United States v. Cioffi

668 F. Supp. 2d 385, 2009 WL 3738314
CourtDistrict Court, E.D. New York
DecidedNovember 2, 2009
Docket1:08-cv-00415
StatusPublished
Cited by14 cases

This text of 668 F. Supp. 2d 385 (United States v. Cioffi) is published on Counsel Stack Legal Research, covering District Court, E.D. New York primary law. Counsel Stack provides free access to over 12 million legal documents including statutes, case law, regulations, and constitutions.

Bluebook
United States v. Cioffi, 668 F. Supp. 2d 385, 2009 WL 3738314 (E.D.N.Y. 2009).

Opinion

AMENDED MEMORANDUM AND ORDER

BLOCK, Senior District Judge:

Defendant Matthew Tannin (“Tannin”) is charged -with conspiracy, securities fraud and wire fraud in connection with two hedge funds he managed for Bear Stearns Asset Management (“BSAM”). He moves to suppress evidence seized from his personal email account on the ground that the warrant authorizing the seizure did not comply with the Warrants Clause of the Fourth Amendment. 1 For the following reasons, the motion is granted.

I

On July 7, 2009, FBI Special Agent Mark Munster (“Munster”) applied to Magistrate Judge Cheryl Poliak for a warrant to search Tannin’s personal email account. See Letter from P. Sinclair (Oct. 12, 2009), Ex. (“Search Warrant”). An affidavit executed by Munster accompanied the application. See id., Ex. (“Affidavit in Support of a Search Warrant”).

A. The Affidavit

The Affidavit began with a boilerplate description of the Internet, email and Google (the company who hosted the targeted account). It then set forth Munster’s proffered bases for issuing the Warrant.

First, the Affidavit expressly incorporated by reference the 27-page indictment to demonstrate probable cause that Tannin had committed the charged crimes. To connect those crimes to Tannin’s personal email account, the Affidavit alluded to paragraph 41 of the indictment, which excerpted an email sent by Tannin from his personal account to Cioffi on April 22, 2007 (“the April 22nd Email”):

[T]he subprime market looks pretty damn ugly.... If we believe the [CDO report is] ANYWHERE close to accurate I think we should close the funds now. The reason for this is that if [the CDO report] is correct then the entire subprime market is toast.... If AAA bonds are systemically downgraded then *388 there is simply no way for us to make money — ever.

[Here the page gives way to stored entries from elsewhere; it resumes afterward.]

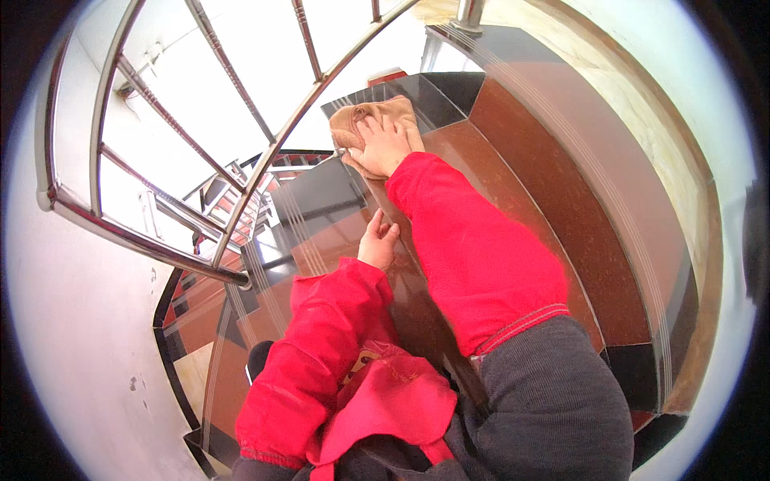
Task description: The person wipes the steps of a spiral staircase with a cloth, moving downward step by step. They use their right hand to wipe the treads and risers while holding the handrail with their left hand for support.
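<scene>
My right hand (383,144) lies flat with spread fingers on a folded tan cloth (402,111), which it presses onto the far end of a stair tread of polished brown and black stone (463,147). A red sleeve cover runs up that arm. My left hand (378,245) is lower and to the left, with its fingers loosely bent above the stairs; nothing shows in it. A red sleeve cover is on this arm too, and a red apron (397,391) hangs below.
A metal stair railing (295,123) curves along the left, with an open drop and lower flights behind it. Brown risers (553,210) climb to the right towards a pale wall (734,240). More steps (313,234) descend at the left. A metal post (468,15) stands at the top.
</scene>
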The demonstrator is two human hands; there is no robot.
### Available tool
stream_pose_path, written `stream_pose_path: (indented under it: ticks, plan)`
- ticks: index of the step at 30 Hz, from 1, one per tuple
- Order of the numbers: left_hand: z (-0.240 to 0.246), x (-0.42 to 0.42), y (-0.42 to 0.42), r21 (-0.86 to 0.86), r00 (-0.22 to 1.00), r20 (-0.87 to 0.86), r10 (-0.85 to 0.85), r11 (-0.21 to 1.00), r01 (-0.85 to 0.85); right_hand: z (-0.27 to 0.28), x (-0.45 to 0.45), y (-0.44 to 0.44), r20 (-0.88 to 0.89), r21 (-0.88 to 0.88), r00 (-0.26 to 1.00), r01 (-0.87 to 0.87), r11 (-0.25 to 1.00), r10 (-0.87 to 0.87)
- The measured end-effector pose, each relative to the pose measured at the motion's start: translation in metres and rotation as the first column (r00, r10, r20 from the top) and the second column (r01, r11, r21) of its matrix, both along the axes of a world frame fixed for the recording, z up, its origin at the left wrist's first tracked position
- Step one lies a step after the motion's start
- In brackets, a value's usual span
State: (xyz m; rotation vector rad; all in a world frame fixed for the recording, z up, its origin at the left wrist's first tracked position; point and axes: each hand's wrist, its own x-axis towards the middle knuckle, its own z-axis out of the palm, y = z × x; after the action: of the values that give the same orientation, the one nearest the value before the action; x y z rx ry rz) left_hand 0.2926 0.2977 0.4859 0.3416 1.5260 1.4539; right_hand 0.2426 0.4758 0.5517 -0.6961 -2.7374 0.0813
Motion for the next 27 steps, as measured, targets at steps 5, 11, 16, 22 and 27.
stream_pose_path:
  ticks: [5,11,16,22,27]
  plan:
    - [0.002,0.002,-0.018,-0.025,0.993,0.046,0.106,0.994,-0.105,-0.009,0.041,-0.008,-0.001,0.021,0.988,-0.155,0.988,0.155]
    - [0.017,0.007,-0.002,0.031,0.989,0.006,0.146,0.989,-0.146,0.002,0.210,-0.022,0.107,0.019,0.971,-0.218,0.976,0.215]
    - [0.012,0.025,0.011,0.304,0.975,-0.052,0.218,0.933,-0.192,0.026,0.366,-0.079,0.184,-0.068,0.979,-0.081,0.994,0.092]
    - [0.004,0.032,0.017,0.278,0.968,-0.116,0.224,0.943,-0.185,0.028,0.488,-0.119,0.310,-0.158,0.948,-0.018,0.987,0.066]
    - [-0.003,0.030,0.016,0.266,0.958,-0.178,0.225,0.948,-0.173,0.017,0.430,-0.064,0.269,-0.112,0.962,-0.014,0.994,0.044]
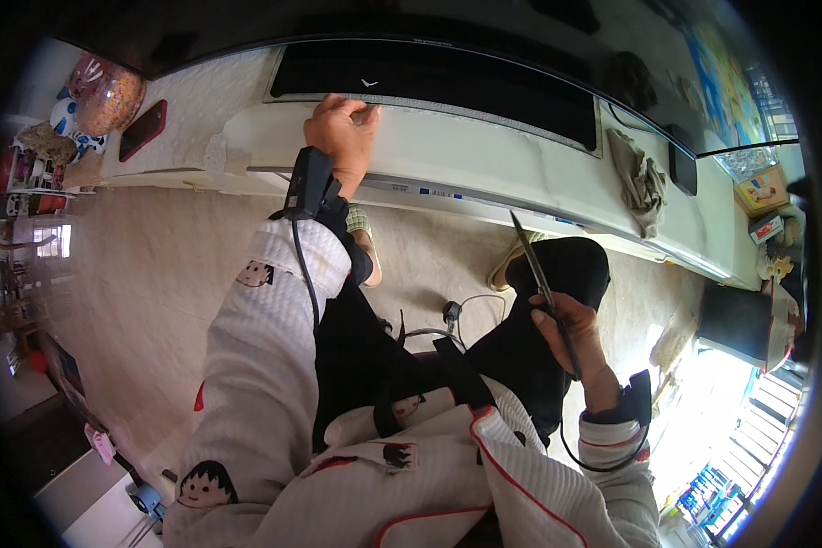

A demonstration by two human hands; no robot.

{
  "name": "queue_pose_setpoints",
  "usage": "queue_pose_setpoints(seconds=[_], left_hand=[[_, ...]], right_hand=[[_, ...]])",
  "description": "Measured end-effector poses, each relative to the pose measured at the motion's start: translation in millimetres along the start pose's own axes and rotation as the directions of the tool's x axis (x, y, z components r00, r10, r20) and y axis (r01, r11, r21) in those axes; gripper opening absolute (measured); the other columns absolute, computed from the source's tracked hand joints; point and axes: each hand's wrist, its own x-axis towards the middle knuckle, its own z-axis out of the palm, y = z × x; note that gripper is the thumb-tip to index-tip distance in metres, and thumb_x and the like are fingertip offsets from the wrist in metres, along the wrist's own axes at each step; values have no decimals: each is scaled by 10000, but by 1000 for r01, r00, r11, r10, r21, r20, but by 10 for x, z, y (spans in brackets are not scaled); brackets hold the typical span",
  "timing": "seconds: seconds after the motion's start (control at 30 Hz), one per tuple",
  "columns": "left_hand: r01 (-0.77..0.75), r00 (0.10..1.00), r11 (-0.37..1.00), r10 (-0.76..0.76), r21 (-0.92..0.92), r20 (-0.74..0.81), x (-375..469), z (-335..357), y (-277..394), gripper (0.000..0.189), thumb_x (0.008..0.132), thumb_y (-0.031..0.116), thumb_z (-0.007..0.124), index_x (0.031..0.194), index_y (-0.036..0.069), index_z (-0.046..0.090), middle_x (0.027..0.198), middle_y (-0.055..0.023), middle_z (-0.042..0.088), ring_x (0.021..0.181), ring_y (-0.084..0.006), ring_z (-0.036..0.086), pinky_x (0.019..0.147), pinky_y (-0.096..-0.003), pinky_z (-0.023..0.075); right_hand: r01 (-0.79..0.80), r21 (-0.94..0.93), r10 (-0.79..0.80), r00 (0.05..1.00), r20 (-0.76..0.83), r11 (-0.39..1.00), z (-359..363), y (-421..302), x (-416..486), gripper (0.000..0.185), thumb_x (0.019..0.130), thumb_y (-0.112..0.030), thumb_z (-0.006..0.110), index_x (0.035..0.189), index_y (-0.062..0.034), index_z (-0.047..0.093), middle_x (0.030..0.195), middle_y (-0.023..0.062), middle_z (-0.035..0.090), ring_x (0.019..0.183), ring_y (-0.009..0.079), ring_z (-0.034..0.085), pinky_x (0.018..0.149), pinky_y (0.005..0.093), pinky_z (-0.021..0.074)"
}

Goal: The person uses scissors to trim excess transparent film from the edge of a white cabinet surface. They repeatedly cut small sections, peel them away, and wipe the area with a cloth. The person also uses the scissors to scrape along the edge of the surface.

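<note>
My left hand [342, 133] is at the front edge of a flat black panel [452, 85] with a patterned silver border, lying on a white cabinet top [411, 137]. Its fingers are curled together at the border; whether they pinch anything is hidden. A small white V-shaped piece or mark [369, 83] shows on the black surface. In my right hand [579, 335], above my knee, is a long pointed bladed tool [540, 274]. Seen edge-on, it could be a knife or scissors. Its tip points towards the cabinet's front edge.
A large Skyworth television [411, 20] overhangs the cabinet's back. To the right lie a crumpled grey cloth [638, 181] and a black box [682, 161]. A red-edged phone [142, 130] and a jar of colourful pieces [113, 99] are at left. A cabled plug [451, 312] is below.
</note>
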Motion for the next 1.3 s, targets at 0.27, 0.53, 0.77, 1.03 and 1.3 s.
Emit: queue_pose_setpoints(seconds=[0.27,0.53,0.77,1.03,1.3], left_hand=[[-120,992,951,127,286,-7,-4,80,-109,56,792,132,693,767,86,672,796,-102,678,703,-323,664,621,-416,529],[194,947,981,-194,24,257,-40,-713,-279,379,924,288,651,667,14,597,676,-165,592,650,-386,600,590,-479,449],[2,987,997,-15,80,158,-3,-135,-11,256,766,248,811,876,34,723,829,-80,687,748,-246,663,675,-344,522],[92,996,989,-92,114,1,-44,200,-84,136,739,144,787,820,47,738,781,-88,710,673,-233,680,642,-341,539],[-71,937,939,178,-338,299,-175,55,449,58,793,92,738,775,50,702,800,-89,651,820,-260,635,753,-361,508]], right_hand=[[-53,82,59,996,-67,995,-56,166,-113,171,935,-130,697,1062,-16,686,733,-78,572,655,19,456,592,185,380],[-62,317,90,993,-74,946,-179,245,-158,310,993,-309,611,1085,-20,674,604,-62,495,501,38,432,472,210,324],[-99,297,122,991,-59,950,-140,188,-68,352,992,-352,596,1085,-21,673,572,-41,486,469,42,420,453,211,312],[-66,269,85,995,-59,961,-98,193,-16,350,1016,-344,549,1095,-20,654,573,-30,483,446,36,402,419,203,283],[-101,308,122,991,-49,946,-151,177,-43,329,996,-328,601,1082,-18,669,582,-30,506,466,43,429,443,207,311]])
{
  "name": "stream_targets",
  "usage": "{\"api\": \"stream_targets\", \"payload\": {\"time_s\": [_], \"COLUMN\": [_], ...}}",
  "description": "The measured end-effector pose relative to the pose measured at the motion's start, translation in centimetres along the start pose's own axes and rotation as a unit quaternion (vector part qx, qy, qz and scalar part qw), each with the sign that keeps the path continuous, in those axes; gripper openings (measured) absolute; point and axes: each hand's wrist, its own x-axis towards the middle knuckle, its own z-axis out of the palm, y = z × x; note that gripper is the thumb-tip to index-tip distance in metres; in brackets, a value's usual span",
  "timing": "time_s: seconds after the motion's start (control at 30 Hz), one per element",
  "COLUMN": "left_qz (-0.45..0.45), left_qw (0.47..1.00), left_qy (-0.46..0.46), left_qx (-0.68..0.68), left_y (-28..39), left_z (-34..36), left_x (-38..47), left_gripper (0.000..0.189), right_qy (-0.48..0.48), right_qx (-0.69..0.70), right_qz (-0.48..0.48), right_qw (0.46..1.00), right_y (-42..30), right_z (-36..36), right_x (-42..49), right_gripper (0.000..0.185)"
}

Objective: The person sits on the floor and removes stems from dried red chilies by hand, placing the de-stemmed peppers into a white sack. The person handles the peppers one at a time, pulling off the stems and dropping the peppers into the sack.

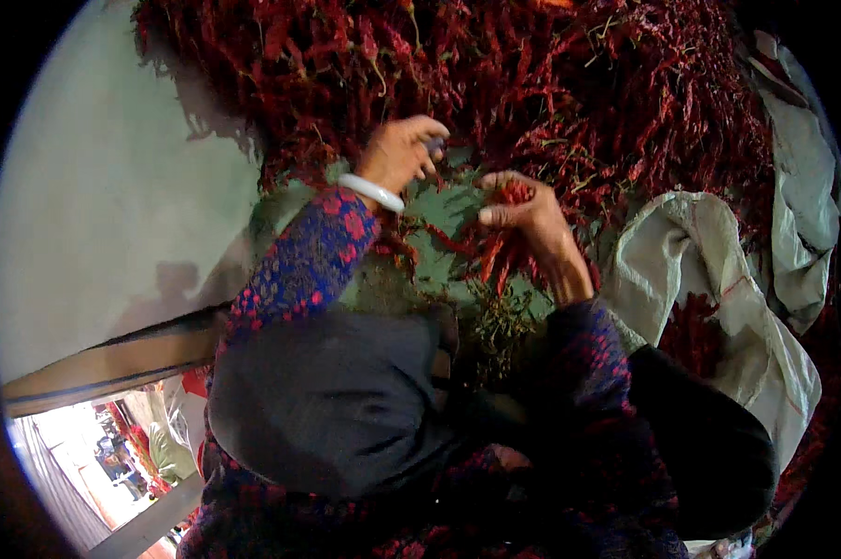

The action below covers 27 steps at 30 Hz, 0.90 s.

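Note:
A large heap of dried red chilli peppers (504,77) fills the upper part of the view. My left hand (401,150), with a white bangle (371,193) at the wrist, is half curled at the heap's lower edge; a small dark object (435,144) shows at its fingers, too unclear to name. To its right, my right hand (525,206) curves with thumb and fingers apart around some red chillies, and more chillies (501,262) lie below its palm. Whether it grips them I cannot tell. Loose chillies (448,237) lie on the green surface between the hands.
A pile of greenish-brown stems (502,321) lies near my knees. On the right, a white woven sack (742,307) gapes with dark red chillies (693,335) in it; another pale woven sack (805,202) is beyond. A pale wall (113,189) stands left, by a bright opening.

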Motion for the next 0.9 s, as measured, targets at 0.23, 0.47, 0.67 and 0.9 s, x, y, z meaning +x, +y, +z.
{"api": "stream_targets", "payload": {"time_s": [0.23, 0.47, 0.67, 0.9], "left_qz": [0.001, 0.11, -0.024, 0.009], "left_qw": [0.998, 0.97, 0.945, 0.962], "left_qy": [0.046, -0.019, -0.055, 0.016], "left_qx": [-0.041, 0.217, 0.32, 0.271], "left_y": [-3.5, -8.0, -8.4, -10.8], "left_z": [0.8, 2.6, 8.0, 12.6], "left_x": [0.0, -3.7, -3.2, -4.1], "left_gripper": [0.028, 0.02, 0.016, 0.02], "right_qy": [-0.013, -0.055, -0.023, -0.092], "right_qx": [-0.257, -0.536, -0.534, -0.382], "right_qz": [0.029, 0.006, -0.003, 0.044], "right_qw": [0.966, 0.842, 0.845, 0.919], "right_y": [-7.6, -14.4, -15.7, -0.8], "right_z": [-2.5, -7.3, -9.9, -6.2], "right_x": [-0.1, -5.1, -7.6, -6.3], "right_gripper": [0.016, 0.02, 0.017, 0.019]}}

Indictment ¶ 41 (alterations in original). 2

As recounted in the Affidavit, the April 22nd Email was produced to BSAM’s counsel in the course of an investigation into the funds’ collapse. BSAM turned the email over to the Securities Exchange Commission (“SEC”) and the United States Attorney’s Office in November 2007. Munster opined that Tannin’s use of his personal email account, instead of his Bear Stearns account, to discuss work-related matters made it “likely that Matthew Tannin purposely used THE SUBJECT E-MAIL ACCOUNT to facilitate the charged conspiracy” because the conspirators “were able to communicate privately by using THE SUBJECT E-MAIL ACCOUNT, in that their communications would not be subject to capture and review by Bear Stearns.” Affidavit ¶ 15.

The Affidavit then quoted at length from the Stored Communications Act, 18 U.S.C. §§ 2701-12. As pertinent here, the Act allows government agents to obtain from companies such as Google the contents of their subscribers’ accounts pursuant to a warrant issued by the “court with jurisdiction over the offense under investigation.” Id. § 2703(b)(A).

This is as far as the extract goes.